De même, l’analyse de Mandela m’a permis de comprendre que les valeurs qu’il a privilégiées au cours de sa résolution de conflit (les négociations menant à la fin de l’apartheid) étaient fortement inspirées de l’Occident. D’une part, ces valeurs tiraient racines des liens qu’il a entretenus pendant des années avec le courant pan-africaniste, un courant possédant de fortes affinités avec le mouvement noir américain qui privilégie lui-même des valeurs comme le libéralisme, la méritocratie, l’individualisme, l’amour, etc. D’autre part, ces mêmes valeurs coïncidaient avec l’éducation qu’il a reçue dans les écoles sud-africaines mises sur pied par les missionnaires méthodistes responsables de l’éducation d’une élite noire (des Black Englishmen)30. Conséquemment, même si Mandela a exploré d’autres conceptions du monde et qu’il a été en relation avec d’autres systèmes de valeurs avant d’aller en prison de 1964 à 1990, cela ne semble pas avoir altéré son schéma de Black Englishman31.
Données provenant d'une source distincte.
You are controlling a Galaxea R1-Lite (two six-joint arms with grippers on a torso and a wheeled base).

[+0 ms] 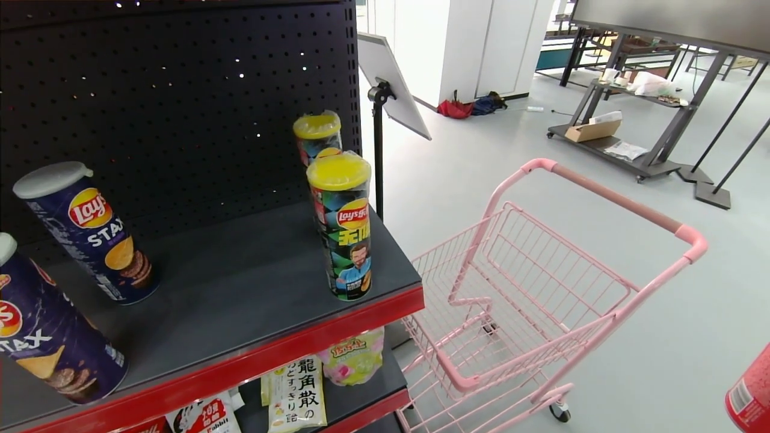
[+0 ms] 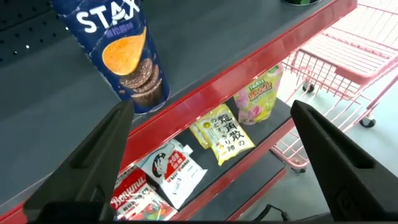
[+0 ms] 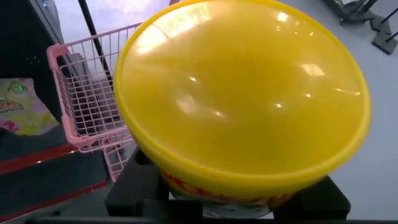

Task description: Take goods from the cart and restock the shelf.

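Note:
A red can with a yellow lid (image 3: 239,93) sits in my right gripper (image 3: 224,202), whose black fingers (image 3: 134,186) are shut on its body. The same red can (image 1: 751,391) peeks in at the lower right of the head view, beyond the pink cart (image 1: 541,264). My left gripper (image 2: 211,109) hangs open with nothing in it, in front of the shelf's red edge (image 2: 205,81), near a blue can (image 2: 121,50). On the top shelf (image 1: 228,282) stand two blue cans (image 1: 87,231) at the left and two green, yellow-lidded cans (image 1: 344,225) at the right.
Snack bags (image 1: 298,391) lie on the lower shelf. Black pegboard (image 1: 180,102) backs the shelf. A white sign on a stand (image 1: 391,84) rises just behind the shelf's right end. A dark rack (image 1: 625,138) stands far back on the grey floor.

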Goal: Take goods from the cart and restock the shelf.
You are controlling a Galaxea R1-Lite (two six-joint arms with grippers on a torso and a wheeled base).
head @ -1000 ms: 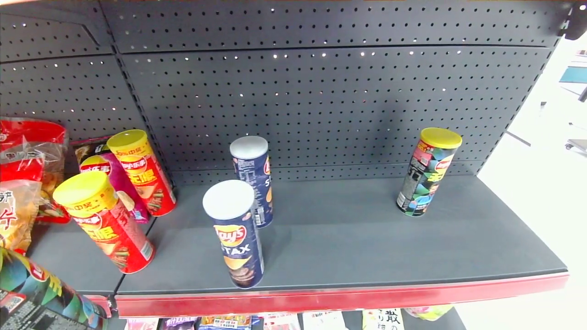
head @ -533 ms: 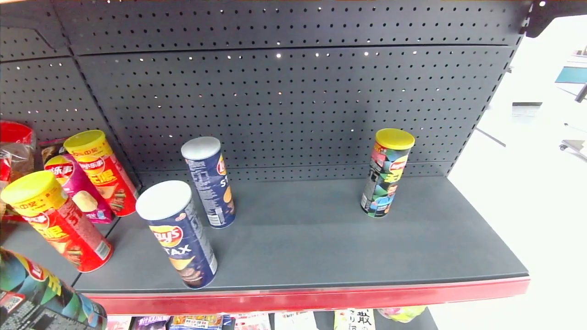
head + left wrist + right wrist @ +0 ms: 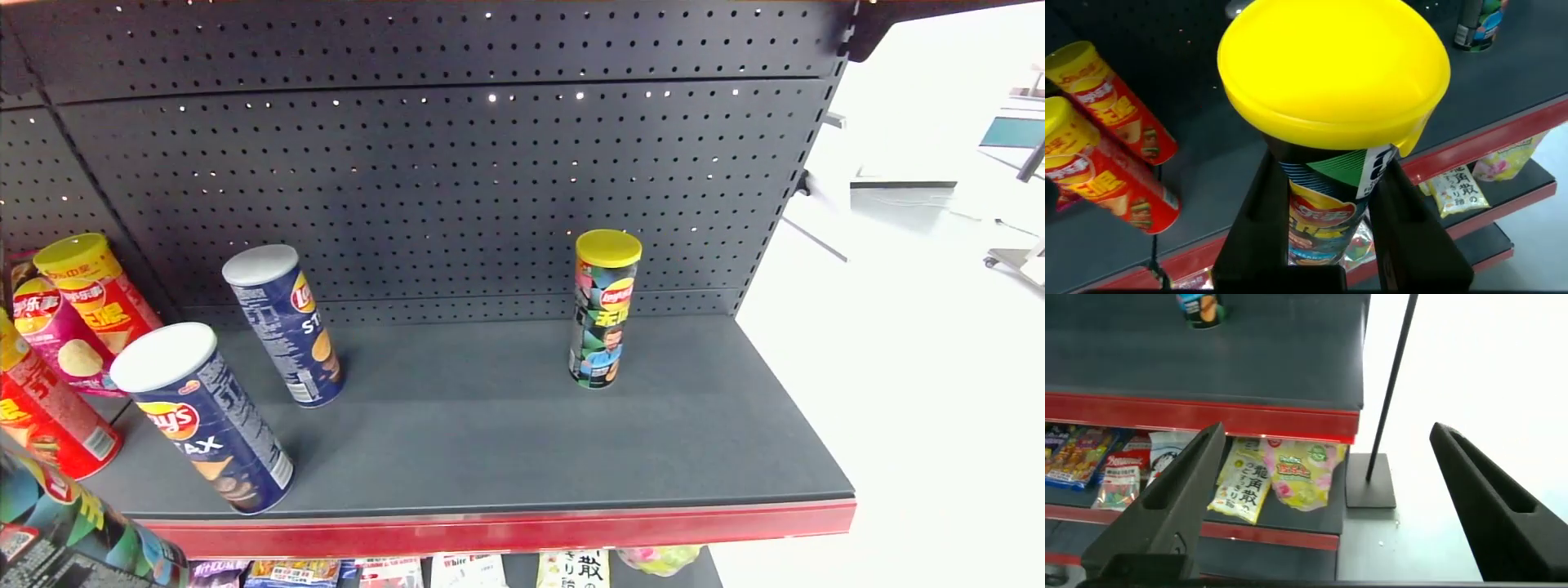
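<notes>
Your left hand (image 3: 1335, 233) pinches the yellow-lidded chip can (image 3: 1335, 73) by its body, one finger on each side and the lid end toward the wrist. I judge that grip lets the can be stood down base first. In the head view it sits low at 7 o'clock, in front of the shelf (image 3: 506, 441). Your right hand (image 3: 1327, 433) is spread wide and carries nothing, near a pale snack bag (image 3: 1302, 469) on the lower tier. The matching can (image 3: 602, 310) stands at 2 o'clock from the shelf's bare middle, likely marking its row. A front blue can (image 3: 200, 416) at 9 o'clock and a rear blue can (image 3: 284, 327) at 10 stand between, and the red front lip (image 3: 506, 531) needs clearing
</notes>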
En somme, c’est à partir de ces deux expériences de recherche que j’ai commencé à comprendre comment le schéma organisateur d’un individu ouvre sur un rapport au monde spécifique à une trajectoire individuelle et à une localisation sociale. Cela m’a aussi fait prendre conscience de l’importance de développer la plus grande compétence culturelle possible d’une région (Houle, 1979: 125) avant de faire l’analyse du schéma organisateur d’un individu et des modèles d’action qui lui permettent généralement de réagir adéquatement dans sa société, alors que ces mêmes modèles l’handicapent totalement à l’étranger. C’est pourquoi il convient désormais de se tourner vers l’histoire afin de comprendre comment a émergé la nation israélienne et combien les camps de la paix judéo-israéliens sont intimement liés aux projets sionistes.
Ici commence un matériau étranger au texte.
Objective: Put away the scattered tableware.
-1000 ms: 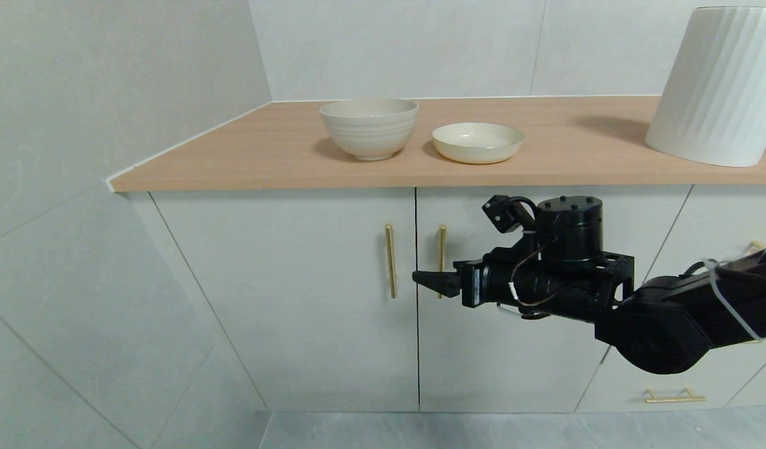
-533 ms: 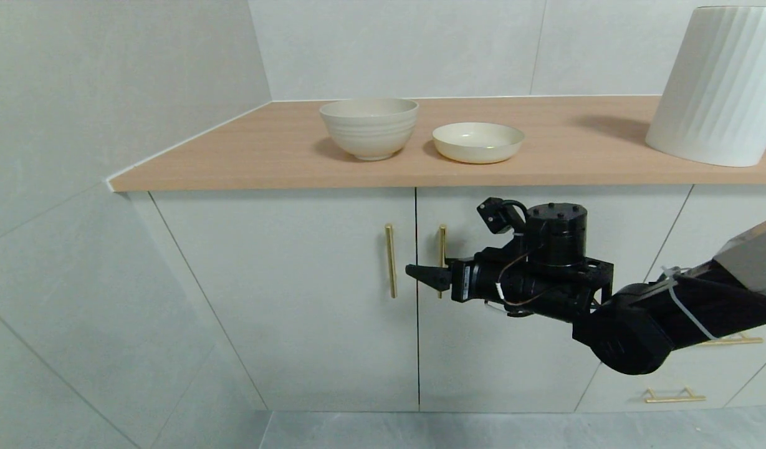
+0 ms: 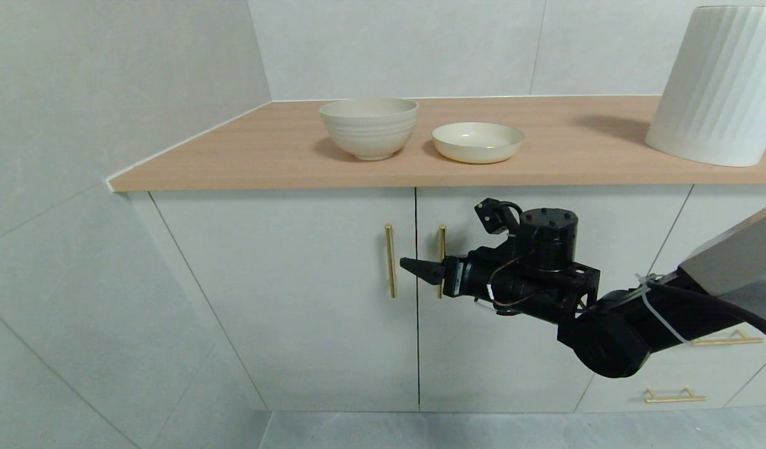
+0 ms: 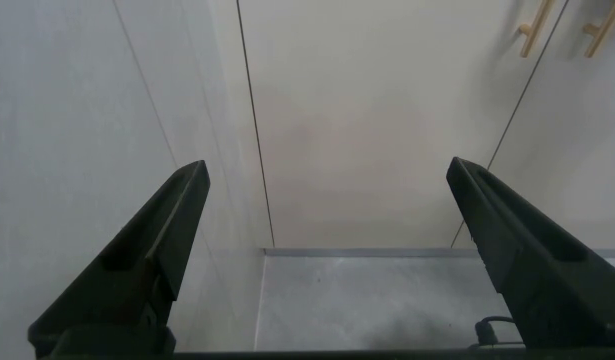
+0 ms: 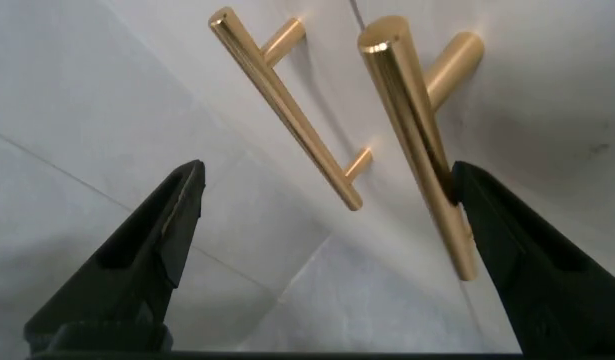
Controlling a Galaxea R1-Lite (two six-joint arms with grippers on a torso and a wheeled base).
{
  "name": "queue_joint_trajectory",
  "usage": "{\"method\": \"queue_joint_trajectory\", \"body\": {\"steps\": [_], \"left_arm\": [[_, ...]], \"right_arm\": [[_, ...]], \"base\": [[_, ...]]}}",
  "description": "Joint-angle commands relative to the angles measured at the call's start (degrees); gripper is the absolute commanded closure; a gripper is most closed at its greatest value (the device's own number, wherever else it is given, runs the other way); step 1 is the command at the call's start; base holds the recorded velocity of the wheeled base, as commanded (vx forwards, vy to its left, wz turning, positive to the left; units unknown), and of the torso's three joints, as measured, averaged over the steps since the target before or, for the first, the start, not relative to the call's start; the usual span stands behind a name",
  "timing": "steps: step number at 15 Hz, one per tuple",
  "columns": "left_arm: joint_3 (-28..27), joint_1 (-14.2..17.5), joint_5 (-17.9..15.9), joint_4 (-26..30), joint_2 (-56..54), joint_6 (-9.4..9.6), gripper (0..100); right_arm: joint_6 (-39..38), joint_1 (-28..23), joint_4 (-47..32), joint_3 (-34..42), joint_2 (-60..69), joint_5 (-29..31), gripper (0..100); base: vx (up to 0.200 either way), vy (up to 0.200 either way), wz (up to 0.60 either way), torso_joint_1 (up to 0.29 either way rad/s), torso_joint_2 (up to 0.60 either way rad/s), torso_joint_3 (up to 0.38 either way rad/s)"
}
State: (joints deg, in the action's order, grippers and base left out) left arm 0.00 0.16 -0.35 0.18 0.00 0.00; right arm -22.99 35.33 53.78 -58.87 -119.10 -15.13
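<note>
Bowl and dish sit side by side on the counter, with the right gripper at the handles below. Its wrist view shows the jaws wide, the nearer handle just inside one finger. The left gripper gapes wide.

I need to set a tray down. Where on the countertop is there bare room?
Widest bare wood lies between the shallow dish and the white ribbed container. A smaller patch runs from the left corner of the countertop to the bowl. Bowl and dish sit close together, crowded.
</note>
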Motion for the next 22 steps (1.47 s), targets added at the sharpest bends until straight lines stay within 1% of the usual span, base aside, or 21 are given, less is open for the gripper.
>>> {"method": "queue_joint_trajectory", "body": {"steps": [1,6,8,10,13,16,19,22], "left_arm": [[0.00,0.02,0.00,-0.01,0.00,0.00,0],[0.00,0.02,0.00,-0.01,0.00,0.00,0],[0.00,0.02,0.00,-0.01,0.00,0.00,0],[0.00,0.02,0.00,-0.01,0.00,0.00,0],[0.00,0.02,0.00,-0.01,0.00,0.00,0],[0.00,0.02,0.00,-0.01,0.00,0.00,0],[0.00,0.02,0.00,-0.01,0.00,0.00,0],[0.00,0.02,0.00,-0.01,0.00,0.18,0]], "right_arm": [[-1.35,1.67,0.00,0.16,0.71,-0.08,0],[-2.15,2.11,0.00,0.77,1.15,-0.34,0],[-2.15,3.08,-0.08,1.92,2.38,-0.43,0],[-2.15,3.70,-0.52,5.34,5.90,-1.57,0],[-2.15,5.01,-0.44,14.57,13.98,-6.49,0],[-2.06,5.98,0.00,23.01,20.40,-7.72,0],[-2.06,6.07,0.00,26.00,23.65,-9.13,0],[-2.06,6.07,0.00,26.17,23.92,-9.74,0]], "base": [[0.000,0.000,0.00,0.000,0.00,0.000],[0.000,0.000,0.00,0.000,0.00,0.000],[0.000,0.000,0.00,0.000,0.00,0.000],[0.000,0.000,0.00,0.000,0.00,0.000],[0.000,0.000,0.00,0.000,0.00,0.000],[0.000,0.000,0.00,0.000,0.00,0.000],[0.000,0.000,0.00,0.000,0.00,0.000],[0.000,0.000,0.00,0.000,0.00,0.000]]}}
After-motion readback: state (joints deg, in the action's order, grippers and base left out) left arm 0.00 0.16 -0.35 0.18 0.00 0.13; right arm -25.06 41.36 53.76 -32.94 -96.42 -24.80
30 Comme il le rapporte lui-même à propos de ses années au collège wesleyen Healdtown en Afrique du

Sud, « The principal of Healdtown was Dr. Arthur Wellington, a stout and stuffy Englishman who boasted

of his connection to the Duke of Wellington. At the outset of assemblies, Dr. Wellington would walk on stage and say, in his deep bass voice, “I am the descendent of the great Duke of Wellington, aristocrat, statesman and general, who crushed the Frenchman Napoleon at Waterloo and thereby saved civilization for Europe – and for you, the natives.” At this, we would all enthusiastically applaud, each of us profoundly grateful that a descendant of the great Duke of Wellington would take the trouble to educate natives such as ourselves. The educated Englishman was our model; what we aspired to be were “black Englishmen,” as we were sometimes derisively called. We were taught – and believed – that the best ideas were English ideas, the best government was English government, and the best men were Englishmen »

(Mandela, 1995: 37).

31 Il est démontrable que les dernières années d’isolement en prison, puis de négociations secrètes avec

l’élite blanche (1985-1990), ont accentué son adhésion déjà forte aux valeurs protestantes. Il faut lire son « ode à la liberté » (Mandela, 1995: 623-624) en conclusion de son autobiographie pour s’en convaincre.